Records from a collection:
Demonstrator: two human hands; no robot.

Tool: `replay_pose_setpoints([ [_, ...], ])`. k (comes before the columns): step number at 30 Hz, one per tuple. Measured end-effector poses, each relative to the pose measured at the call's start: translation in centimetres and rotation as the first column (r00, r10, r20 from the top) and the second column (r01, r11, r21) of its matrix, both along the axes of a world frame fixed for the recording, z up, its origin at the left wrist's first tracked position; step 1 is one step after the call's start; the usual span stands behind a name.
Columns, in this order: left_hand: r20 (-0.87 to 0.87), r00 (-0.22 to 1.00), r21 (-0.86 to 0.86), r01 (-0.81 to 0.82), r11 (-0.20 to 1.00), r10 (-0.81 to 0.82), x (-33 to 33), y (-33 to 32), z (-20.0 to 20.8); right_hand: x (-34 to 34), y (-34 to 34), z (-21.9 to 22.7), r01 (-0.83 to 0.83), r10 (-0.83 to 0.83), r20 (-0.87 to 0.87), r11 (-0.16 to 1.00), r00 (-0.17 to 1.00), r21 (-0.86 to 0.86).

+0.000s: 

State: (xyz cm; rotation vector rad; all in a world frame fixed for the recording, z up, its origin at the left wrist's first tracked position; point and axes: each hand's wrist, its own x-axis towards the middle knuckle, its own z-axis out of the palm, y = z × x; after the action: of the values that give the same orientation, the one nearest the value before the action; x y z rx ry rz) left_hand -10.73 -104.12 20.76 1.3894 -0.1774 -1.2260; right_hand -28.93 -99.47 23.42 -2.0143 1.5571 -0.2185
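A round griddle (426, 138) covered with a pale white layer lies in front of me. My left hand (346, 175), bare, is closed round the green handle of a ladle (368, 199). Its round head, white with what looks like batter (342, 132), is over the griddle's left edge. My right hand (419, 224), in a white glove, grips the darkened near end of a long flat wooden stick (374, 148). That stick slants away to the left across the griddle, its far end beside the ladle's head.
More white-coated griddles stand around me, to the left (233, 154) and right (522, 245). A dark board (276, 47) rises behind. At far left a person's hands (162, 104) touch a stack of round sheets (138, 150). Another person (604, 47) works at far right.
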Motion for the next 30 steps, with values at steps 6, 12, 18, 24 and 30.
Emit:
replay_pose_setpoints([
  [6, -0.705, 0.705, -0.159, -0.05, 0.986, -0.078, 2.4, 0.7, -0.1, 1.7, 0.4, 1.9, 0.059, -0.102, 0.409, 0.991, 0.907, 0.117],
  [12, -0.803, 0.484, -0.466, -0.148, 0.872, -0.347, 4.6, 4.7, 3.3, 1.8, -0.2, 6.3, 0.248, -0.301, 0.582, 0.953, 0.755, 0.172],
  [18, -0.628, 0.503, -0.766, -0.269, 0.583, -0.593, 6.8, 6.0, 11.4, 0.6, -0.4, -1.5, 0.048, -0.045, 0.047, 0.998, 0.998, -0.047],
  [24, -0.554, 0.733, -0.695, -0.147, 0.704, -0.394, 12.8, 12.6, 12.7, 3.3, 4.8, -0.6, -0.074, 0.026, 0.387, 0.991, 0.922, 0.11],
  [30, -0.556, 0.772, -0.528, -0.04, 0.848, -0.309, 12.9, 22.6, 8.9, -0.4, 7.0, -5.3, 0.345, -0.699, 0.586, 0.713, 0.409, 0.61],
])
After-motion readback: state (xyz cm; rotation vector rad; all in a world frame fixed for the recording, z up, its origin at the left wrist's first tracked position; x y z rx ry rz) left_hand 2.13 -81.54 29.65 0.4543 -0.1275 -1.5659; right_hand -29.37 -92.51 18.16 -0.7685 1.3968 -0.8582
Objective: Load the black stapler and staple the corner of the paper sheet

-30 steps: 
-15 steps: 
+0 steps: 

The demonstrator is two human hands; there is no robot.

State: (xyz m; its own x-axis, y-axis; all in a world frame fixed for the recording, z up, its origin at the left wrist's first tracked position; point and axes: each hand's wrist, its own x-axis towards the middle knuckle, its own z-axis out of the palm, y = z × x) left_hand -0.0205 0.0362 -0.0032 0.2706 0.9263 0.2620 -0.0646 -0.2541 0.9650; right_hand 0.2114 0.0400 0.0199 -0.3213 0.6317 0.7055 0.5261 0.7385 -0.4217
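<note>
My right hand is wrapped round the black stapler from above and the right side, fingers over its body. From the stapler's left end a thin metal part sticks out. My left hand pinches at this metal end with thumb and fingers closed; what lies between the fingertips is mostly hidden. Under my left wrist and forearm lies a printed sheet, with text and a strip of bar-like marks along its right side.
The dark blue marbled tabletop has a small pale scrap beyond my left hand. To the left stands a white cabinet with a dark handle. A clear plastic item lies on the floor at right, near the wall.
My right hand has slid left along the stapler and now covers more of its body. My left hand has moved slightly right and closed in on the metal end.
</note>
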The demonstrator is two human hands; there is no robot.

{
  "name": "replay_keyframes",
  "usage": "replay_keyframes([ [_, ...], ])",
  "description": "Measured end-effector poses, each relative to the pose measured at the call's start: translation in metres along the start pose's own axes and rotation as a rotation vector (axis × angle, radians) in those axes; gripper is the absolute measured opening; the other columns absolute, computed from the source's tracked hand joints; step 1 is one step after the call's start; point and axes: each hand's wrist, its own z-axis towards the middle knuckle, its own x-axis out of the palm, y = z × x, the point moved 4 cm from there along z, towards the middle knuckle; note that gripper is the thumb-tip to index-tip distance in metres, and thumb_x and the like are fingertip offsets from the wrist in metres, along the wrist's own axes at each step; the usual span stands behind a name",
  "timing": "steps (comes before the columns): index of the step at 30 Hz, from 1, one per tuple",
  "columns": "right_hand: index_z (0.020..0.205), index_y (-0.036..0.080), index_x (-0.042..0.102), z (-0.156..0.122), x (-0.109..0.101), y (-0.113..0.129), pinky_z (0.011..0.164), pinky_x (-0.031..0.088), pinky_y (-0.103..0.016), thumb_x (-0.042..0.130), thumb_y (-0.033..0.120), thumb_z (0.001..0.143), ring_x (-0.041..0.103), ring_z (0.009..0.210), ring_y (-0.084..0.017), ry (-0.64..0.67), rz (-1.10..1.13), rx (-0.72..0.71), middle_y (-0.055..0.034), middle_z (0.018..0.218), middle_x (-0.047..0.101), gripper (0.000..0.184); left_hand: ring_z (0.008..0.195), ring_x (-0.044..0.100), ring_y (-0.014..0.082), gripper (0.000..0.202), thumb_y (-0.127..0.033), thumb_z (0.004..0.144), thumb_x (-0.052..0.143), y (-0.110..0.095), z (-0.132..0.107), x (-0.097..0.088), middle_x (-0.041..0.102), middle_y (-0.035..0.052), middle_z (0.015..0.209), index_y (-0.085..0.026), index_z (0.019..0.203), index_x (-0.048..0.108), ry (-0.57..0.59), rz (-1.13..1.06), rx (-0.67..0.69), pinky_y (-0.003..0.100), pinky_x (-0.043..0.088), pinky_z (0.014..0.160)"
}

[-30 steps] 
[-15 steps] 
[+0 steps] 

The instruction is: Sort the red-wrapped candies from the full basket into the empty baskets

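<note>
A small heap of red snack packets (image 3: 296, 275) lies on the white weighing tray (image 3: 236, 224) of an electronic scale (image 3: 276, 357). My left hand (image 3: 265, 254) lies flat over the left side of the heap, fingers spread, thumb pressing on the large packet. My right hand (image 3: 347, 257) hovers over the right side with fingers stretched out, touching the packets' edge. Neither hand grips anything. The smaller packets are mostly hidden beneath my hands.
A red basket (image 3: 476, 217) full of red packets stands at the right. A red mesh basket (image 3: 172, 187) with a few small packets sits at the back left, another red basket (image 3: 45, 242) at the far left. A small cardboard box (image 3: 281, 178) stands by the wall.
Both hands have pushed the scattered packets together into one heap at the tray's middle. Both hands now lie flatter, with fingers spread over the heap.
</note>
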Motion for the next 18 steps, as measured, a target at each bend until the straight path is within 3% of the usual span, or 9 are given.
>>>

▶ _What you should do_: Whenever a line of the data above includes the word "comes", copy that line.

▶ _Output_:
Tool: `replay_pose_setpoints([ [_, ...], ])`. k (comes before the columns): step number at 30 Hz, one per tuple. Measured end-effector poses, each relative to the pose measured at the call's start: translation in centimetres and rotation as the first column (r00, r10, r20 from the top) and the second column (r01, r11, r21) of its matrix, both along the axes of a world frame fixed for the recording, z up, its origin at the left wrist's first tracked position; step 1 is one step after the call's start; the usual span stands behind a name.
  "timing": "steps (comes before the columns): index of the step at 30 Hz, from 1, one per tuple",

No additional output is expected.